Since we have no idea whether Neanderthals had immortal souls (indeed, we can’t be sure that anybody else has an immortal soul, since it’s like consciousness), we have to look for proxies for souls. The question is complicated by the fact that Neanderthals interbred with “modern” Homo sapiens, so that most of us carry some a few percent of Neanderthal genes in our genome.

To answer his question of whether Neanderthals are “theologically human” (i.e., whether they had immortal souls), Gaine turns to his hero Aquinas:

So were Neanderthals theologically human or not? I think the only way we can approach this question is to ask whether or not Neanderthals had immortal souls, as we do. But, apart from Christian teaching, how do we know that we even have such souls? We cannot just have a look at our immaterial souls, and Aquinas thought that we only know the character of our souls through what we do. Aquinas argues from the fact that we make intellectual acts of knowledge of things abstracted from their material conditions, to the immateriality of the intellectual soul. Our knowledge is not just of particulars but is universal, enabling pursuits like philosophy and science, and the potential to be elevated by God to supernatural knowledge and love of him. If human knowing were more limited to a material process, Aquinas does not think our souls would be such subsistent, immaterial souls. Finding evidence of intellectual flights throughout the history of sapiens is difficult enough, however, let alone in Neanderthals.

. . .  What we need to look for in the case of Neanderthals is evidence of some behaviour that bears the mark of an intellectual soul such as we have.

And so an “intellectual soul” then becomes a proxy for the immortal soul, which is itself the proxy for whether you can be saved by Christ. Did Neanderthals have these? Gaine uses several lines of evidence to suggest that they did.
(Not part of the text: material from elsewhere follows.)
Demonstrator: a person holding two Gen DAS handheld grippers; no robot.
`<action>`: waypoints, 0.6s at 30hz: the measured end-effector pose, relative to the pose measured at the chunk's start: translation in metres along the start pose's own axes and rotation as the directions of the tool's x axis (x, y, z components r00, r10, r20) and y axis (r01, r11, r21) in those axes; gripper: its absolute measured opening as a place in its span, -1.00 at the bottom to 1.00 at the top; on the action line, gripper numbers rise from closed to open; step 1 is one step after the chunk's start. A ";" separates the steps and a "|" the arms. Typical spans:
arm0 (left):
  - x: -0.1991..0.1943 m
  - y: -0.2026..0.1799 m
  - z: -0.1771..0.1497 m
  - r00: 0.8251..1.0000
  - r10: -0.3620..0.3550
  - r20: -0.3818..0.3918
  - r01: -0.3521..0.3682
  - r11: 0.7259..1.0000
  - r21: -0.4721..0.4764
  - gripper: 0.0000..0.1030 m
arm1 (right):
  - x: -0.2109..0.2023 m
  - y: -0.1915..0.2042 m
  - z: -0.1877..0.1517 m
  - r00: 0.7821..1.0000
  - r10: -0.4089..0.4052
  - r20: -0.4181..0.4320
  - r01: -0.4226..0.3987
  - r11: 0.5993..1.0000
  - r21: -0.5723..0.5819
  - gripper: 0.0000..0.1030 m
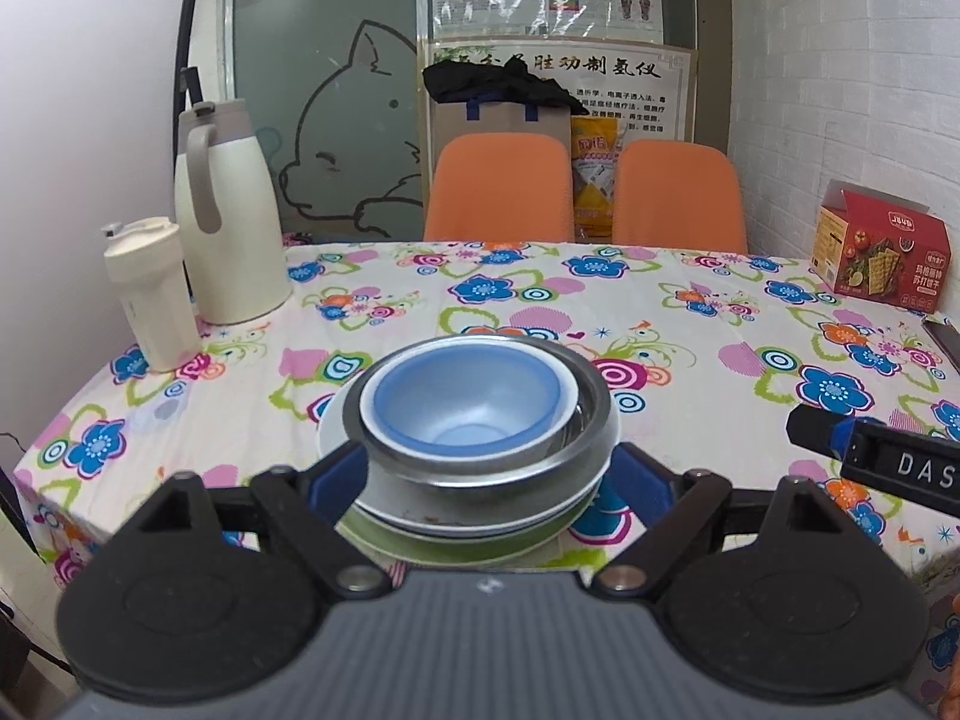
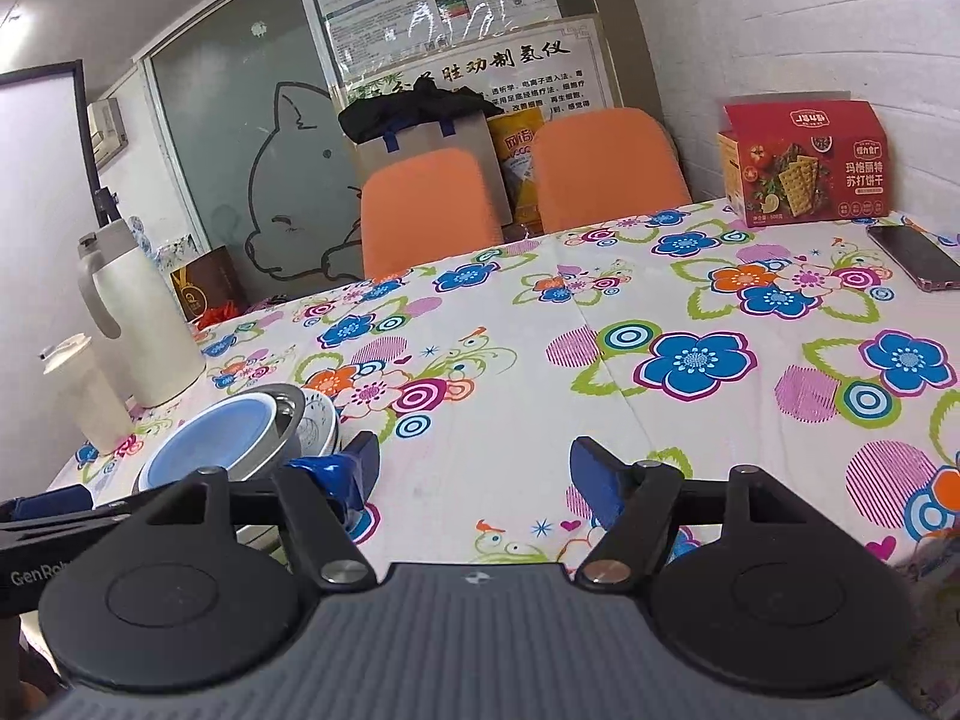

  • Neanderthals buried their dead (religion!)
  • Language. We don’t know if Neanderthals could speak, but they had a vocal apparatus similar to that of modern H. sapiens. Gaine concludes that they had language, though of course that’s pure speculation. But since when have Sophisticated Theologians™ bridled at usupported speculation?
  • Neanderthals made cave paintings and may have adorned themselves with feathers and jewelry: signs of a “material culture” similar to H. sapiens.

And so he concludes, without saying so explicitly, that Neanderthals had immortal souls and were save-able by Christ. This supposedly allows us to use science to expand theology:

How though does any of this make a difference to theology in the tradition of Aquinas? If Neanderthals were created in God’s image and saved by Christ, this must expand our understanding of Christ’s ark of salvation and raise questions about how his saving grace was made available to them. Because the Church teaches that God offers salvation through Christ to every person in some way.  theologians have often asked in recent times how this offer is made to those who have not heard the Gospel, members of other religions, and even atheists. It seems to me that, just as modern science has enlarged our sense of the physical universe, the inclusion of Neanderthals in theological humanity must somehow expand our sense of human salvation, given that it was effected in the kind of life Neanderthals lived.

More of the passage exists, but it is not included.